At that time, Marvel comics were distributed to the newsstands on a returnable basis and to comic shops on a non-returnable basis (aka "direct sale").  Newsstands could get credit for copies that weren't sold, but to prove that the comics weren't sold they had to send back the covers (in earlier times, they had to send back the entire comic, but sending back just the covers made that less expensive).  Direct sales had a bigger discount, but if the retailer didn't sell all of their copies, they couldn't return them. 

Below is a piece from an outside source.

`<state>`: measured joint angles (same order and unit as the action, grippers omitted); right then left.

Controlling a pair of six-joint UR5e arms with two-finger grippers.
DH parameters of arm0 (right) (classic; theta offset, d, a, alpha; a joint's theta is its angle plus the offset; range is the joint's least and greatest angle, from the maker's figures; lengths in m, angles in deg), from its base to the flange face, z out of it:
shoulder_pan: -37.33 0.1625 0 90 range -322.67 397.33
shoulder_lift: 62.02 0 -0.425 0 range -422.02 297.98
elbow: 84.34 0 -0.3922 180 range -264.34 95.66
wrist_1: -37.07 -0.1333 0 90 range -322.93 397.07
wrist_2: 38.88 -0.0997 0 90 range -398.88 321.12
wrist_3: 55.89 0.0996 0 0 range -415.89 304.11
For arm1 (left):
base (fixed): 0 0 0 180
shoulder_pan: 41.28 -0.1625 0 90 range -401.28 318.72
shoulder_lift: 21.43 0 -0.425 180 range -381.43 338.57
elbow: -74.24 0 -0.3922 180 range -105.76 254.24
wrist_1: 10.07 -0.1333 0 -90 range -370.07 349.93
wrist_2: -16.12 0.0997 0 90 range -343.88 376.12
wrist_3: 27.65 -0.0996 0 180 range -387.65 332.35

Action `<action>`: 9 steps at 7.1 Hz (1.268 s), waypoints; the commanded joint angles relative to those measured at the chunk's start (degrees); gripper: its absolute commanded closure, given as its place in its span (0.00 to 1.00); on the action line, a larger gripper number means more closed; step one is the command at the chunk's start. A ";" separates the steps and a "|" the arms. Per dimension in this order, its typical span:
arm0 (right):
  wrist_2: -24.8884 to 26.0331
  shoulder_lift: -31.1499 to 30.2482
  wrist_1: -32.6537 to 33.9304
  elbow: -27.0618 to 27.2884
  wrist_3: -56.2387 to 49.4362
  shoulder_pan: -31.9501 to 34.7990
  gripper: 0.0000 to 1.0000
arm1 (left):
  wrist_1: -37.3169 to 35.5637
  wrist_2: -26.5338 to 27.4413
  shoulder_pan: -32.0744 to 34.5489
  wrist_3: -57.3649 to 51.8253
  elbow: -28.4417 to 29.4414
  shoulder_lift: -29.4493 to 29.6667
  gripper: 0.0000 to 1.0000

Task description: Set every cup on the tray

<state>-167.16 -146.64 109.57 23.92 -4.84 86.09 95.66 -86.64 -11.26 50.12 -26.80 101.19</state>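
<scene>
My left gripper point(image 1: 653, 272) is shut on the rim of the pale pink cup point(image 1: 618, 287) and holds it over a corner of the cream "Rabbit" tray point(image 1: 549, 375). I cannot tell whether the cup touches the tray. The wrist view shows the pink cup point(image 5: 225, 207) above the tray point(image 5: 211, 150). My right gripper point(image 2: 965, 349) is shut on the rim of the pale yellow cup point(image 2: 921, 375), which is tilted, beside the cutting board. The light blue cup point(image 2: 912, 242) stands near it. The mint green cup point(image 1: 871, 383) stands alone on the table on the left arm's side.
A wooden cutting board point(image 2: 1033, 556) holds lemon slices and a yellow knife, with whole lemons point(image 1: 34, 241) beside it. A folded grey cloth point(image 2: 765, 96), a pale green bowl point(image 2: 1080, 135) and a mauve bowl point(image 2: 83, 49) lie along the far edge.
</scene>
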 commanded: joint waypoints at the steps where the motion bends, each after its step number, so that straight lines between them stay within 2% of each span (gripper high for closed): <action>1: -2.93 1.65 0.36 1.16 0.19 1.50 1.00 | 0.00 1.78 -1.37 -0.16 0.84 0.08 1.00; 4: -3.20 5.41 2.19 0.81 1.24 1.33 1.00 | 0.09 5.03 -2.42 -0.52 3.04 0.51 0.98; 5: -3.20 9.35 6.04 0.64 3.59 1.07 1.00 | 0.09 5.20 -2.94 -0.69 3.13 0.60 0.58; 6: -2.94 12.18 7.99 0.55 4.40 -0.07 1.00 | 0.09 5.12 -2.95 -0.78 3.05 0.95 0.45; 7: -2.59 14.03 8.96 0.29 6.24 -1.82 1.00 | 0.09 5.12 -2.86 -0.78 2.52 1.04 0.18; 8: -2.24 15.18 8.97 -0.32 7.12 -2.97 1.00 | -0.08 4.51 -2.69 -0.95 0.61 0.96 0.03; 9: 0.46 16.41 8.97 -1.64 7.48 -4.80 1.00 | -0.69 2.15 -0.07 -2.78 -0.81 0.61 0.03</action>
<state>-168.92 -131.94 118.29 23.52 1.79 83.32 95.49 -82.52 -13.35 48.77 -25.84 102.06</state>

To prevent hanky panky of covers from direct sales comics getting mixed in with claims of unsold newsstand comics, Marvel set up two different covers.  The returnable market would receive comics with the UPC bar code.  Direct sales comics typically had a Spider-Man headshot in the box, although sometimes other things would be put in the space where the bar code was located (or, in those cases where there was a bar code, there was a thick diagonal line through the bar code).  Direct sales comics would usually put issue number and price in a diamond-shaped box in the upper left portion of the cover, and often the price would include Canadian and UK pricing since Marvel had direct sales to comic shops outside of the U.S.  

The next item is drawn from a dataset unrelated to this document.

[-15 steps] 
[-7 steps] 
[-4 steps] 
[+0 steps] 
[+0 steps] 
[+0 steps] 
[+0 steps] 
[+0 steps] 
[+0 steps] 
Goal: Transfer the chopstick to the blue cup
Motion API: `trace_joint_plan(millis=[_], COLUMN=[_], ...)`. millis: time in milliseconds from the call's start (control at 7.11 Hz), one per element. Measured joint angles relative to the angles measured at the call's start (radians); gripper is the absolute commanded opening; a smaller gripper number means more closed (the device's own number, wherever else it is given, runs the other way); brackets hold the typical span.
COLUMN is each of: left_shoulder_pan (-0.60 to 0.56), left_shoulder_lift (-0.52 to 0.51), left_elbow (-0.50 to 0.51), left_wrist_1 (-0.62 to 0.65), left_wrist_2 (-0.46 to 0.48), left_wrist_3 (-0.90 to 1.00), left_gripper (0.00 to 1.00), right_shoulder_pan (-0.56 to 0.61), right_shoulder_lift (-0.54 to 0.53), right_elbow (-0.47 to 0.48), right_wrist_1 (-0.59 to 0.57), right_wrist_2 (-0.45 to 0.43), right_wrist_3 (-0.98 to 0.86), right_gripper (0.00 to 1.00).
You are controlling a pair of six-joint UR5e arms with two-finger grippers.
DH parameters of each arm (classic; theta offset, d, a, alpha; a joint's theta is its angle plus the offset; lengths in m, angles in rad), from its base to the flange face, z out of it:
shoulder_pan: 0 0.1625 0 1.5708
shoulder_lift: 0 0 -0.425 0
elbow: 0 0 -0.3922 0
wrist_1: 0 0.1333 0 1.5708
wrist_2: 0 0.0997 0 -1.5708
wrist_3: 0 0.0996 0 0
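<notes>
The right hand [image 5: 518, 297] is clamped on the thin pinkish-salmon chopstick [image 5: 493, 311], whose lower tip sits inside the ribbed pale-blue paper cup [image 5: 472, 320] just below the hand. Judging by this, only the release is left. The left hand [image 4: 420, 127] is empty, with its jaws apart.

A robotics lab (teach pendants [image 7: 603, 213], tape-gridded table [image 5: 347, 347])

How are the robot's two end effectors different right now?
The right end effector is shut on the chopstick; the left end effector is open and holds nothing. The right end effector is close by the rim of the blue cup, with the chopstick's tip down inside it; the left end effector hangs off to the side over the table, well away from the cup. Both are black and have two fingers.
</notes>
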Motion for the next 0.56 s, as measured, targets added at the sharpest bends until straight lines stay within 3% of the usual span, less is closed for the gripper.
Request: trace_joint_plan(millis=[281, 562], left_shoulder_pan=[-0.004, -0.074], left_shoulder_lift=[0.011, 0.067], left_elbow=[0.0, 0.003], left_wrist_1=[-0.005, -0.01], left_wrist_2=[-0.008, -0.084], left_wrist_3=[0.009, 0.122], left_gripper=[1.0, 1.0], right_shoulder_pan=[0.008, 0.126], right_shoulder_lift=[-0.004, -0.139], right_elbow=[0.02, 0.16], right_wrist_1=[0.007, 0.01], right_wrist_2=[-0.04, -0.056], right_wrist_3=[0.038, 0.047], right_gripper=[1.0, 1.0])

Some back issue dealers claim that newsstand and direct sales issues can have different valuations.  Theoretically, direct sales comics would be expected to be more rare early in the existence of the system I described above.  In later years, newsstands were carrying fewer comics b/c they took up rack space that could be used to sell more expensive items (and newsstands were in the process of dying out as well), and newsstand copies from those years would be more rare.  Also, presumably newsstand comics in general would be more difficult to find in higher condition grades b/c casual readers would be more likely to buy from newsstands and collectors who bought from comic shops would keep their comics in better shape. 

Chuck Rozanski (Mile High Comics) has been a big proponent of different valuations for newsstand vs. direct editions, but he (and other back issue dealers) have a vested interest in promoting the idea that comics that they have in stock are more rare and therefore more valuable.  Pete Bickford says that he is not seeing substantial differences in actual market activity for newsstand vs. direct editions, and for that reason ComicBase does not separately track newsstand and direct versions of the same comic issue.